I smutne to, i na swój
sposób ciekawe, że po 20 latach, gdy zaczęło się nam wszystkim lepiej
powodzić, zaczęliśmy jeździć szerszymi i szybszymi drogami oraz
dogoniliśmy w wielu dziedzinach Europę za jej własne pieniądze,
wybraliśmy do parlamentu ludzi, którzy przez ten cały czas powtarzają
dokładnie te same bzdury. Dzięki tej lekturze rozumiem nadzieję i
determinację antyszczepionkowców, płaskoziemców, partii Razem oraz
jeszcze kilku innych egzotycznych bytów żyjących w rzeczywistości
równoległej, że ich czas kiedyś nadejdzie. Najwyraźniej każdej głupocie
ludzkiej trzeba tylko wystarczająco dużo czasu i cierpliwości w
powtarzaniu kłamstw, by stały się w oczach ludzi prawdą.
Zabawne.
Kilka tysięcy lat cywilizacji, loty w kosmos, antybiotyki, auta
elektryczne, kontrolowana fuzja jąder atomu, a my do dziś nie wiemy jak
walczyć z kłamstwem, choć mamy namacalne dowody kto się nim posługuje.

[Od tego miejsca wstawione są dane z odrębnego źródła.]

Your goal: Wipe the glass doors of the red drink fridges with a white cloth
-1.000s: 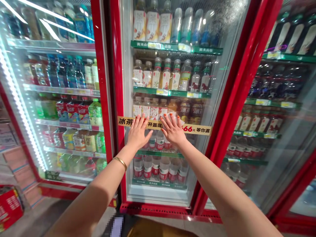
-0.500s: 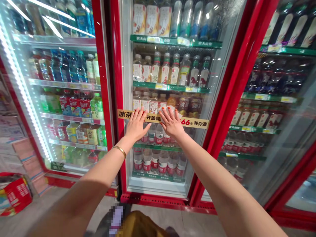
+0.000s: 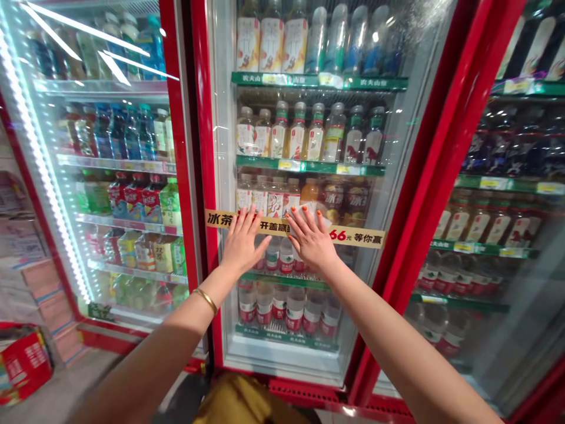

p.s. Niniejszego posta nie sponsorował Reichsjägermeister, choć to trochę dla mnie zabawne, że dla większości autorów tych ulotek popijanie „Göring-Schnaps“ przy obecnej konstytucji RP byłoby jawnym dowodem na to skąd się wzięły moje blond włosy i niebieskie oczy.